At Uber we initially allowed services to hardcode their service names when initializing telemetry SDKs. This was later recognized as a big mistake because those service identities had meaning not just to telemetry, but needed (or at least it was highly desirable) to match other domains, e.g. identities that cluster manager was using, permissions, etc. So we made a coordinated effort to remove hardcoded service names and instead inject them based on env variables defined by the cluster manager. The cluster manager also supported other dimensions in the data model, such as deployment groups, regional jobs, etc. - all of those were injected into resource attributes automatically.

I am assuming this model is not unique to Uber. And in this model, I don't see where service.type would come from -- at best it would be set to the same string as service.name, thus defeating the purpose. Or it would need to be hardcoded in the code (very difficult to manage when dealing with 1000s of microservices). What ideally needs to happen is the service.name needs to be this higher-level (type-like) string to begin with, denoting the type of service as already implied by the current (somewhat tautological) definition "logical name of the service", and other distinguishing attributes like role or deployment group should come from additional dimensions supported by the cluster manager (which we cannot standardize in OTEL).

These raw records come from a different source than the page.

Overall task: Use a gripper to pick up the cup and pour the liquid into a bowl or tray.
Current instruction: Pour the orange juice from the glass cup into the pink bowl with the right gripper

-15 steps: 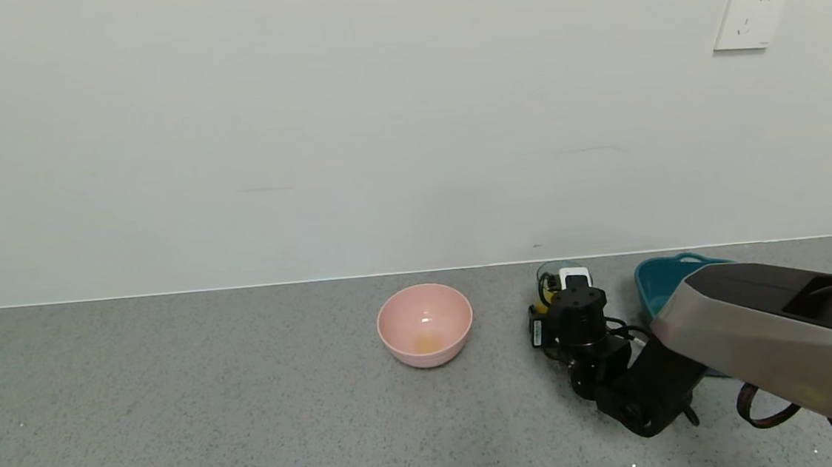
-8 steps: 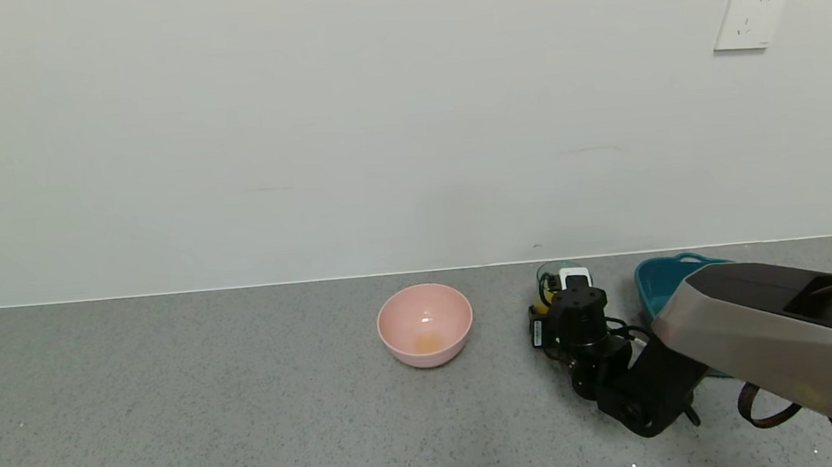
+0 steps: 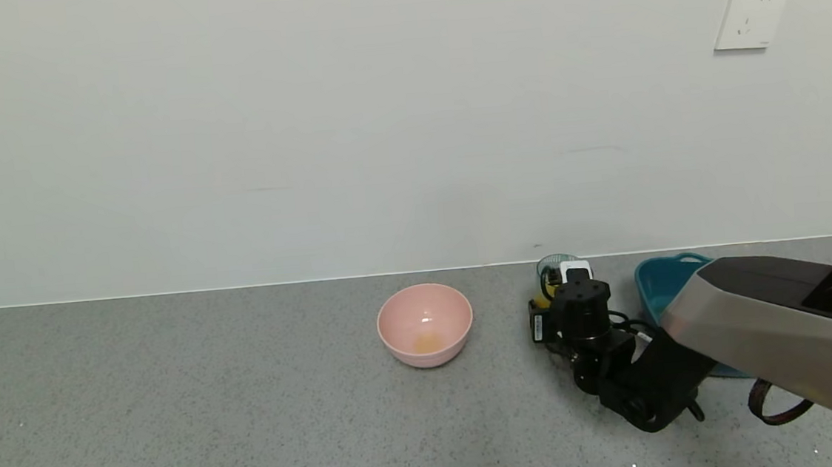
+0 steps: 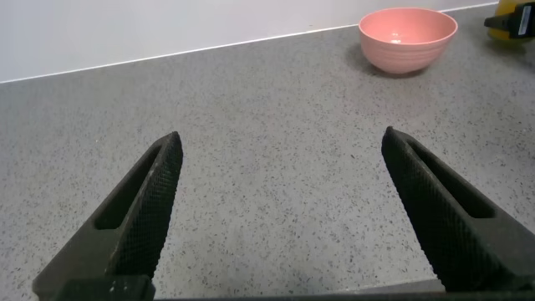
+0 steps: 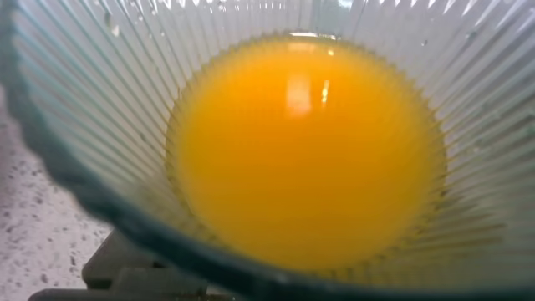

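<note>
A bare test bench, probably a lab or demo room rather than a lived-in kitchen: a grey speckled counter (image 3: 215, 412) runs along its far edge against a plain white wall (image 3: 303, 123), with 1 white socket (image 3: 751, 15) above the bench's far right corner.

Counter (image 3: 178, 415) is that speckled grey stone-look stuff, matt and a bit grainy. The pink bowl (image 3: 425, 324) looks like smooth plastic with a soft sheen, small highlight inside. The cup (image 5: 75, 176) is see-through ribbed plastic, fine vertical ridges all round the wall, and the orange liquid (image 5: 305, 150) in it is opaque with a glossy top. Right gripper (image 3: 567, 281) is matt black with white fingertip pads; its arm shell (image 3: 781, 338) is smooth satin grey. Left gripper fingers (image 4: 146, 209) have a rough, knurled black face. Teal tray (image 3: 661, 281) looks like plain plastic.
</note>
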You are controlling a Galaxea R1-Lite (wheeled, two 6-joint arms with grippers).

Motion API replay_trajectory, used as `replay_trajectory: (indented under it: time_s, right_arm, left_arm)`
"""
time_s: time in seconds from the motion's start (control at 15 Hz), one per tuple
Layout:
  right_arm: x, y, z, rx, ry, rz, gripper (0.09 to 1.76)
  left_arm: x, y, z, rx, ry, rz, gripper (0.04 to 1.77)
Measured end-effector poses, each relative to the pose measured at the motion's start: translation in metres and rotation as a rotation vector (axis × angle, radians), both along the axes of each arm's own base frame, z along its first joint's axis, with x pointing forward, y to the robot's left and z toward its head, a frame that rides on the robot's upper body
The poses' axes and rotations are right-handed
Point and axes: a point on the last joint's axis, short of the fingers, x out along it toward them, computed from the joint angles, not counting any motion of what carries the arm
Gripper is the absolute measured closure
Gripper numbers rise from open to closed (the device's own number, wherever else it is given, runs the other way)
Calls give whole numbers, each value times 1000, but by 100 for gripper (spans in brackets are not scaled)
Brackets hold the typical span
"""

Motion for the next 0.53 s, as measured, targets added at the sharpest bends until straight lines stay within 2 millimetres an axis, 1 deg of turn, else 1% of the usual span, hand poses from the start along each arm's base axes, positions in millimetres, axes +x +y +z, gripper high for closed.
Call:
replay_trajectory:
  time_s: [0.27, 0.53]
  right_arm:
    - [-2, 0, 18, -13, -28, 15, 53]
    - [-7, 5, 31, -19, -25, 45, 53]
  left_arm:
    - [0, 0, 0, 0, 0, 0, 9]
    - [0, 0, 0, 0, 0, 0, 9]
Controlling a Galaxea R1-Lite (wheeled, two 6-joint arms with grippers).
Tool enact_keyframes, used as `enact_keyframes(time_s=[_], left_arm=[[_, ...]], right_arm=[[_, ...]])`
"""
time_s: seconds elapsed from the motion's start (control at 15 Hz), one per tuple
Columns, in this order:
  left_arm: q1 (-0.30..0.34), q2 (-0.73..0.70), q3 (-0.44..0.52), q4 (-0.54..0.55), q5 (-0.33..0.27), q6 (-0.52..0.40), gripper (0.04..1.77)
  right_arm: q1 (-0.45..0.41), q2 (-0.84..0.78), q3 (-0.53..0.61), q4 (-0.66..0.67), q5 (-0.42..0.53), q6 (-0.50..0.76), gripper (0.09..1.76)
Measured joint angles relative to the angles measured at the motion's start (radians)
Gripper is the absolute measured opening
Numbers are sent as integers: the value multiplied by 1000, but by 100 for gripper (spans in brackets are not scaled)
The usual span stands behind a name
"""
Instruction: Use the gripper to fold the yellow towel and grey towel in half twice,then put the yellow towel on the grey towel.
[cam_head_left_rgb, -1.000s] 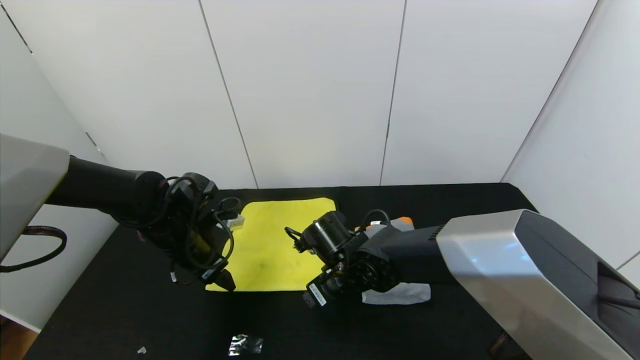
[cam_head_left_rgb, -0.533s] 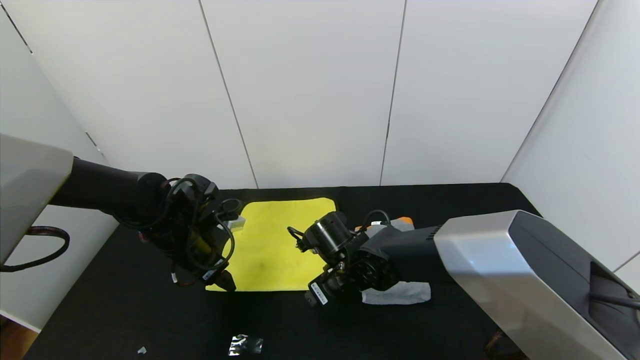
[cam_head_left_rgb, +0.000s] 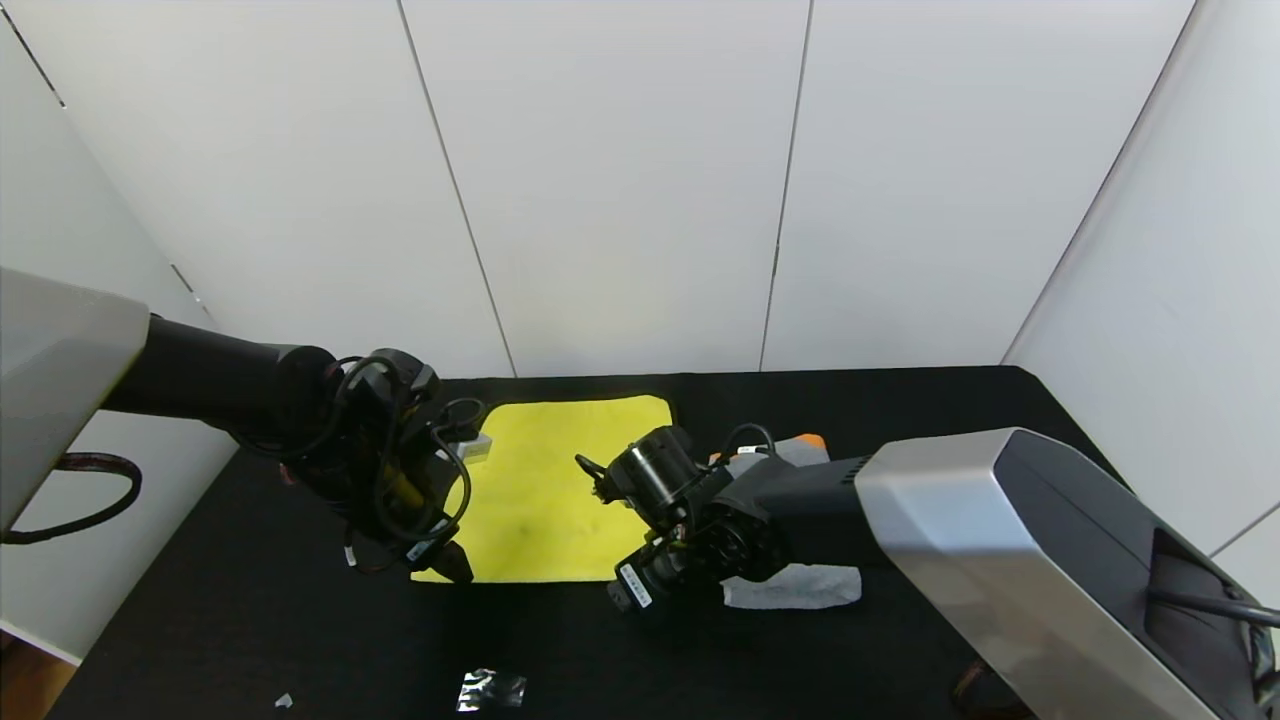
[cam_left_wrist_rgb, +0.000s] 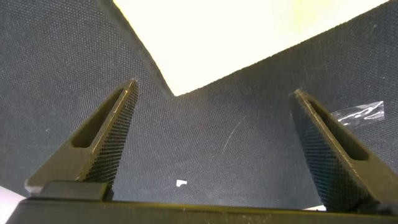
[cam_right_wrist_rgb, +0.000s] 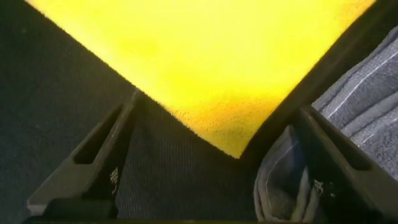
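Two arms lean over a black table (cam_head_left_rgb: 250, 620) with the yellow towel (cam_head_left_rgb: 545, 490) spread flat between them, its four corners square to the robot and neither fold begun.

On the left, the left pincer (cam_head_left_rgb: 450, 565) hangs just above the towel's near-left corner, jaws wide and empty. The left wrist view shows that corner (cam_left_wrist_rgb: 174, 93) lying ahead of the gap between the two fingers (cam_left_wrist_rgb: 109, 134), with bare cloth-covered table beneath them, so the corner sits slightly beyond the tips rather than between them. The arm reaches in from the left edge, forearm sloping down, wrist bent so the fingers point at the table.

On the right, the right pincer (cam_head_left_rgb: 625, 590) is low at the towel's near-right corner, also spread wide and holding nothing. Its wrist view has the yellow corner (cam_right_wrist_rgb: 233, 146) centred in the gap, pointing toward the pincer. The grey towel (cam_head_left_rgb: 795, 585) lies just beside it on the outer side, mostly hidden under the right arm in the head view, an orange patch (cam_head_left_rgb: 812, 440) showing at its far end; whether one right finger touches the grey cloth cannot be told.

Both near corners are matched one to each arm, which suggests a fold away from the robot.
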Motion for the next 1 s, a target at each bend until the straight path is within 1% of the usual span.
enact_keyframes(time_s=[0.2,0.27,0.33,0.47,0.53,0.67,0.73,0.8,1.0], left_arm=[[0,0,-1,0,0,0,172],[0,-1,-1,1,0,0,172],[0,-1,0,1,0,0,172],[0,-2,0,1,0,0,172],[0,-2,0,1,0,0,172],[-2,-2,-1,0,1,0,172],[-6,-2,-1,0,1,0,172],[-8,-2,-2,0,1,0,172],[-11,-1,-8,1,1,0,172]], right_arm=[[0,5,-11,-1,0,1,171],[0,7,-12,0,0,2,159],[0,9,-13,-1,-1,2,140],[0,9,-14,-1,0,2,111],[0,9,-14,-1,0,2,98],[-2,9,-14,-1,0,2,79],[-1,9,-14,-1,0,2,52],[-1,9,-14,-1,0,2,14],[-1,7,-14,-1,0,3,14]])
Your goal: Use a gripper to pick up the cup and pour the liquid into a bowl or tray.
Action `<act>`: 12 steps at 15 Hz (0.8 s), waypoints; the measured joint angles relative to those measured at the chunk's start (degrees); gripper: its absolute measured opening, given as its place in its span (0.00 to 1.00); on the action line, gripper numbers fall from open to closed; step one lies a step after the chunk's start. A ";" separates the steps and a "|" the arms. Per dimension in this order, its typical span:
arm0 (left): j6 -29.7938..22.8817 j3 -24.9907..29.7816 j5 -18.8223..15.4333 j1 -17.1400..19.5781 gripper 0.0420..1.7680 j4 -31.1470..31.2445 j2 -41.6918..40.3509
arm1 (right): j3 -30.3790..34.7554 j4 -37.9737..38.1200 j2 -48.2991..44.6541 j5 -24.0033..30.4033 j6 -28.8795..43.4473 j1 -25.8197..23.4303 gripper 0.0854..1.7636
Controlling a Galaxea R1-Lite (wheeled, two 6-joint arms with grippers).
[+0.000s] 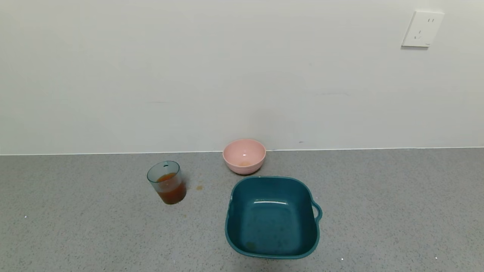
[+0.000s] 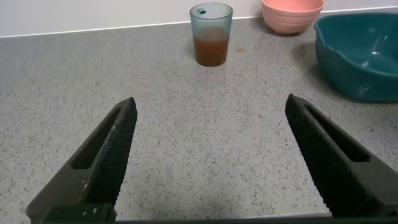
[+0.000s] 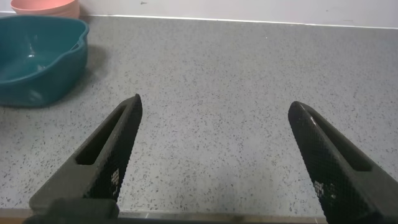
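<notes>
Standing upright near the worktop's back edge, left of centre, cup (image 1: 166, 181) holds orange-red liquid (image 1: 171, 190). Pink bowl (image 1: 244, 155) touches the back edge; teal basin (image 1: 272, 217) just in front. Left gripper (image 2: 208, 155) and right gripper (image 3: 211, 155) both spread wide, hovering low, grasping nothing.

The small ribbed tumbler of translucent blue-green plastic (image 1: 166, 181) is showing orange-red fluid (image 1: 171, 190) through its smooth wall. The round pale pink bowl (image 1: 244, 156) is looking like glossy plastic, catching a small highlight inside. The square dark teal plastic basin (image 1: 272, 217) is gleaming with a soft sheen. The speckled grey countertop (image 1: 75, 226) is appearing matt and stone-like, the wall (image 1: 189, 75) behind flat and matt. The black gripper fingers (image 2: 106, 162) are showing a fine knurled matt texture
</notes>
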 joint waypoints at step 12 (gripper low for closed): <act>0.90 -13.09 -1.10 -0.05 0.97 -0.17 13.20 | 0.00 0.00 0.00 0.00 0.02 0.00 0.97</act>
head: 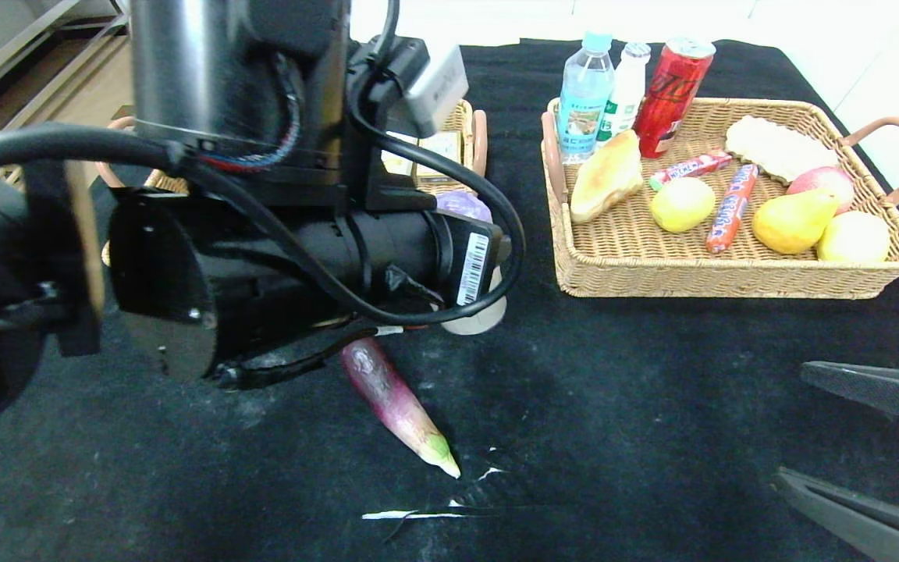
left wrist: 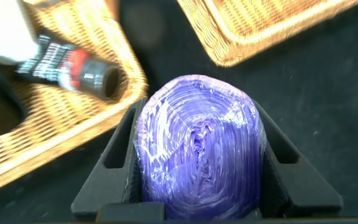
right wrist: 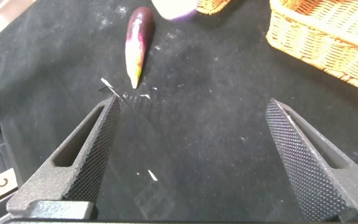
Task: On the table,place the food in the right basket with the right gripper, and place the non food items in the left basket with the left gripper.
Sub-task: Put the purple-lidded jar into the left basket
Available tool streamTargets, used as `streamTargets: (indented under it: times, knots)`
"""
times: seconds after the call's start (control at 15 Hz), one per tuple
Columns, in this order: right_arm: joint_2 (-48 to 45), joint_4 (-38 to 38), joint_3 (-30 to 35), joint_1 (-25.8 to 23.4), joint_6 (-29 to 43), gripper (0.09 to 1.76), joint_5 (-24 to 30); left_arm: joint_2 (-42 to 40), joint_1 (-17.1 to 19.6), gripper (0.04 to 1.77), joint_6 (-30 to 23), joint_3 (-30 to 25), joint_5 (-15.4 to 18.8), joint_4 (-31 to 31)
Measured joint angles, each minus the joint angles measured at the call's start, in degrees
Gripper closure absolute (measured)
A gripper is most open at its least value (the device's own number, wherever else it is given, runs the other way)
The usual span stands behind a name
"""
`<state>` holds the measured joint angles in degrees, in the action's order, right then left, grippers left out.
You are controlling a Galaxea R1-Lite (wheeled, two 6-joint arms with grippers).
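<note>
Left pincer (left wrist: 197, 186) clamps purple roll (left wrist: 197, 146) beside left basket (left wrist: 73, 130).

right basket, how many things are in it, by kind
Right basket, head view:
Drinks: 3 (water bottle, white bottle, red can)
Fruit: 4 (lemon, pear, apple, yellow fruit)
Baked goods: 2 (bread, cracker)
Candy sticks: 2
Total: 11
</note>
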<state>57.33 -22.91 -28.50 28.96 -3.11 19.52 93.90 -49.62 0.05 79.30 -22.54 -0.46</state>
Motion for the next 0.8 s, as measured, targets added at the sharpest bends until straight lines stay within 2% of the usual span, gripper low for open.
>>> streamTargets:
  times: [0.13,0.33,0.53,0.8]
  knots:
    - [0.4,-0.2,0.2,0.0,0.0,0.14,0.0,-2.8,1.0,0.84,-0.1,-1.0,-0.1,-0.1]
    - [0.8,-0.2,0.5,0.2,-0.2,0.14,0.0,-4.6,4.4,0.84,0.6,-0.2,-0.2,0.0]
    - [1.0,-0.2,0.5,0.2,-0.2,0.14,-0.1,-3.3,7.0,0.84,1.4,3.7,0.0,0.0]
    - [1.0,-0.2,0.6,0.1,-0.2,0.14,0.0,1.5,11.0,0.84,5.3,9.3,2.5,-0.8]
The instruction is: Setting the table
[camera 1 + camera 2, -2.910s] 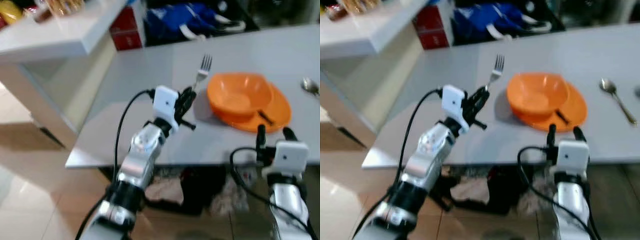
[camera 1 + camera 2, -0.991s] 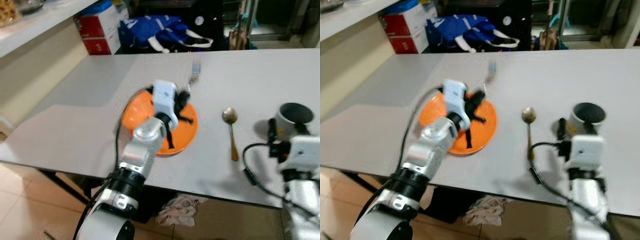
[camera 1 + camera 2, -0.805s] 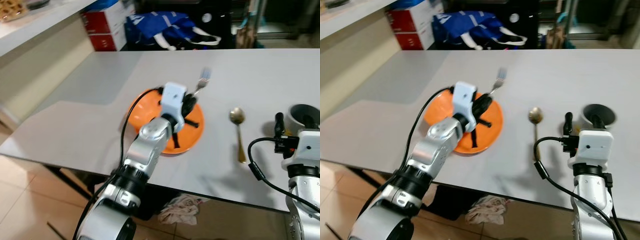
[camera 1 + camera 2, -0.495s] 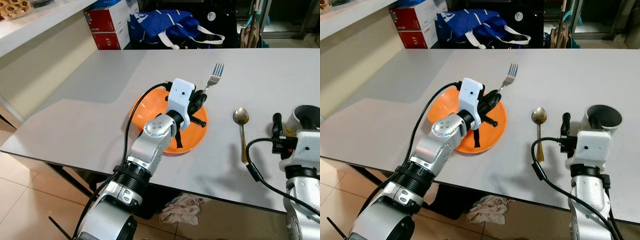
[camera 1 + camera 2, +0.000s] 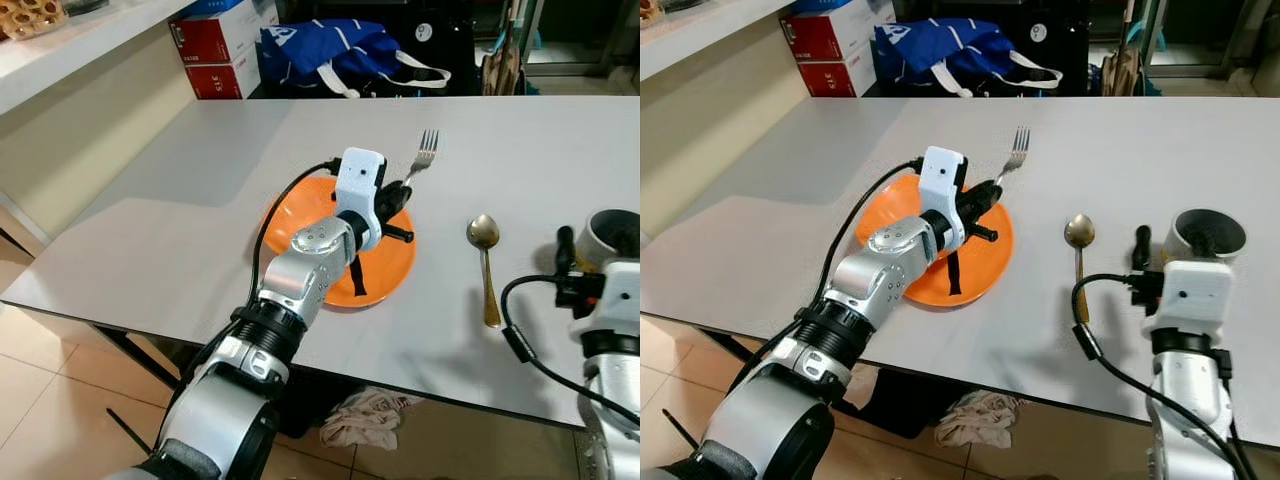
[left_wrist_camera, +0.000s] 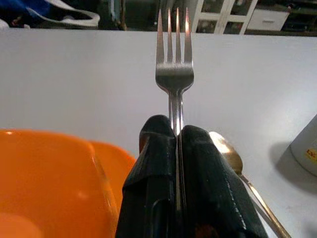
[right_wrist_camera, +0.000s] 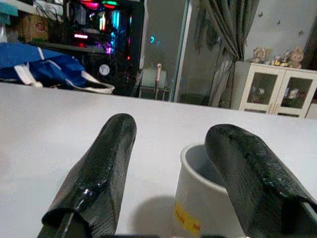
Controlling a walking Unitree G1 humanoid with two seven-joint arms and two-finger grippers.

To play devil's advocate, per your clarification the collector as agent and collector as collector (as called out in the PR description) would still be the same service name and service type, since it's the same binary, the same output telemetry schema, and similar configuration. So why not use service.name=collector for both and through deployment mechanism add an extra tag like service.role=agent|collector? I think it's a conceptually cleaner scheme than name=otel_agent|otel_collector && type=collector because the name starts to be some adhoc concatenation of things, precisely what we're generally trying avoid by supporting dimensional telemetry everywhere.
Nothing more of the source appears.